MemoryArena: Benchmarking Agent Memory in Interdependent Multi-Session Agentic Tasks

📝 Paper Summary

Agent Memory Evaluation Multi-Session Agent Tasks

MemoryArena is a benchmark for evaluating agent memory in multi-session tasks where success depends on retaining and reusing information from prior interactions, revealing that strong recall does not guarantee effective agentic action.

Core Problem

Existing benchmarks evaluate either static memorization (QA/recall) without action, or single-session agent actions where history is just flat context, failing to test if agents can actively use memory to guide future decisions.

Why it matters:

Real-world tasks span multiple sessions where early interactions introduce latent constraints (e.g., compatibility, preferences) that must be preserved for later decisions
Current agents achieve near-saturated performance on static memory benchmarks (like LoCoMo) but fail to translate this into effective decision-making in dynamic environments
Success on single-session benchmarks like SWE-Bench often relies on short-term working memory rather than persistent long-term retention

Concrete Example: In bundled web shopping, a user first buys a camera body. Later, they want a lens. A standard agent might treat the lens purchase as a new task, failing to recall the specific camera model bought earlier, resulting in the purchase of an incompatible lens.

Key Novelty

Memory-Agent-Environment Loop Evaluation

evaluates memory via interdependent subtasks where later actions are underspecified unless the agent correctly recalls information from prior sessions
introduces four domains (shopping, travel, search, reasoning) requiring the distillation of experience into memory to solve progressive constraints
shifts evaluation from passive 'recall accuracy' to active 'task completion rate' dependent on memory usage

Evaluation Highlights

Agents with near-saturated performance on static memory benchmarks perform poorly on MemoryArena, revealing a significant capability gap
Tasks involve long horizons averaging 57 action steps and produce reasoning traces exceeding 40k tokens
Current state-of-the-art agents (including RAG and long-context models) exhibit low task completion rates due to failures in maintaining latent task states

Breakthrough Assessment

9/10

Identifies a critical blind spot in current agent evaluation: the gap between passive recall and active memory usage.
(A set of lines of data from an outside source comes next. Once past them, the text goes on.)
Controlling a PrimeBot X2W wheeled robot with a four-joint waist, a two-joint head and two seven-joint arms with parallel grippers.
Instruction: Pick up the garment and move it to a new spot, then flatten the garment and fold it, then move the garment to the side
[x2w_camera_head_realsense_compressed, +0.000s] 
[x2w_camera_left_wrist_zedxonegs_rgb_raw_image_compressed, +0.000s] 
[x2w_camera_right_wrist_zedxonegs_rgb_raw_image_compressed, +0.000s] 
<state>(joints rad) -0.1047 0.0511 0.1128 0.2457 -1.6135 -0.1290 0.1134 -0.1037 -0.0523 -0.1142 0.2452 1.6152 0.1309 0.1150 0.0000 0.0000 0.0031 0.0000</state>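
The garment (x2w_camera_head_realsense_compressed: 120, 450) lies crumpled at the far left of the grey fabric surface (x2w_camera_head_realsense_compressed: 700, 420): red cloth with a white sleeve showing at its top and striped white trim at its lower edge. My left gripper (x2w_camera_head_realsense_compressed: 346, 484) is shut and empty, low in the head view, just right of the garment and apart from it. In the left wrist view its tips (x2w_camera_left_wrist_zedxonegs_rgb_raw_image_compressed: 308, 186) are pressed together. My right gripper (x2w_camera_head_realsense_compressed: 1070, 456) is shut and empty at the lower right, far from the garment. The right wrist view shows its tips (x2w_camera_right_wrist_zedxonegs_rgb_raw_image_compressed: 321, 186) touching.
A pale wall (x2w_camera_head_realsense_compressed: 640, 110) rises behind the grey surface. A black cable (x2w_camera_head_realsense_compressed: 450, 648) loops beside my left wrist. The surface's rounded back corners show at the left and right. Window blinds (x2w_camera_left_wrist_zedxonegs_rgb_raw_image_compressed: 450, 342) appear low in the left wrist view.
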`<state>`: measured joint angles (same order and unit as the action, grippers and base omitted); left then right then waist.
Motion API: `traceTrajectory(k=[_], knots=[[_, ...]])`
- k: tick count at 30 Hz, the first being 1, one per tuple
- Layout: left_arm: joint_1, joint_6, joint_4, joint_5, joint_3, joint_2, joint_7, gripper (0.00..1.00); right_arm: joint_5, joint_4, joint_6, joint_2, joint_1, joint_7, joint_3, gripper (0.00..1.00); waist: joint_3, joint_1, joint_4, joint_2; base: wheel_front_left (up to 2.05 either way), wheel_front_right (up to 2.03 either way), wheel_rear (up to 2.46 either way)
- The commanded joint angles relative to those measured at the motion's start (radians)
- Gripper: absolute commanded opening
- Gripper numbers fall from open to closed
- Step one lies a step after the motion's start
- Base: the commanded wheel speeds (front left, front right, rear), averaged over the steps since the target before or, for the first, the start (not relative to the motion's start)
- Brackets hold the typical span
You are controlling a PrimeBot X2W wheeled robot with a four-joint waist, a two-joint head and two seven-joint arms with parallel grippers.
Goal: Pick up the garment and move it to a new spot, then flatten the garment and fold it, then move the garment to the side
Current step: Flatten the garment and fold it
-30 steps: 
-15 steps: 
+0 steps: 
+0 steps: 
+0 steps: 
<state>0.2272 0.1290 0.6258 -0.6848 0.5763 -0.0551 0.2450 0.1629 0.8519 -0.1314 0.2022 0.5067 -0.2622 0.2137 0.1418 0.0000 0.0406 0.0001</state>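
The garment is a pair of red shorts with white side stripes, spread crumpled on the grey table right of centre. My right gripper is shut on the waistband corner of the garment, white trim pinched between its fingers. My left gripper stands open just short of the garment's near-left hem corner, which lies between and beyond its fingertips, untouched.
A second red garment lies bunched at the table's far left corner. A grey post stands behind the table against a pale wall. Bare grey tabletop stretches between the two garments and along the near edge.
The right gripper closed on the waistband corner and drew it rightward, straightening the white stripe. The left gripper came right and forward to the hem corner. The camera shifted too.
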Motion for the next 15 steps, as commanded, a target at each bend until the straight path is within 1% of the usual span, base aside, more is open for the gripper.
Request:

The interdependent multi-session design effectively simulates realistic long-horizon deployment.

⚙️ Technical Details

Problem Definition

Setting: Multi-session agentic tasks where a sequence of subtasks s_1...s_n are executed sequentially, and subtask s_i depends on information acquired in s_1...s_{i-1}

Inputs: A sequence of instructions for subtasks, where later instructions are underspecified without context from previous sessions

Outputs: Actions (e.g., web clicks, search queries, reasoning steps) culminating in task completion

Pipeline Flow

Environment Initialization (Task Instruction)
Agent Action Loop (Session 1)
Memory Update
Agent Action Loop (Session 2+)

System Modules

Agent

Selects actions based on current instruction and retrieved memory

Model or implementation: Various SOTA agents (Long-context, RAG-augmented, External Memory)

Memory System

Stores interaction history and retrieves relevant information for current subtask

Model or implementation: Varies (Long-context buffer, RAG, or Memory Agent)

Environment

Executes actions and provides feedback/observations

Model or implementation: Domain-specific simulators (Shopping, TravelPlanner, BrowseComp, Math/Physics)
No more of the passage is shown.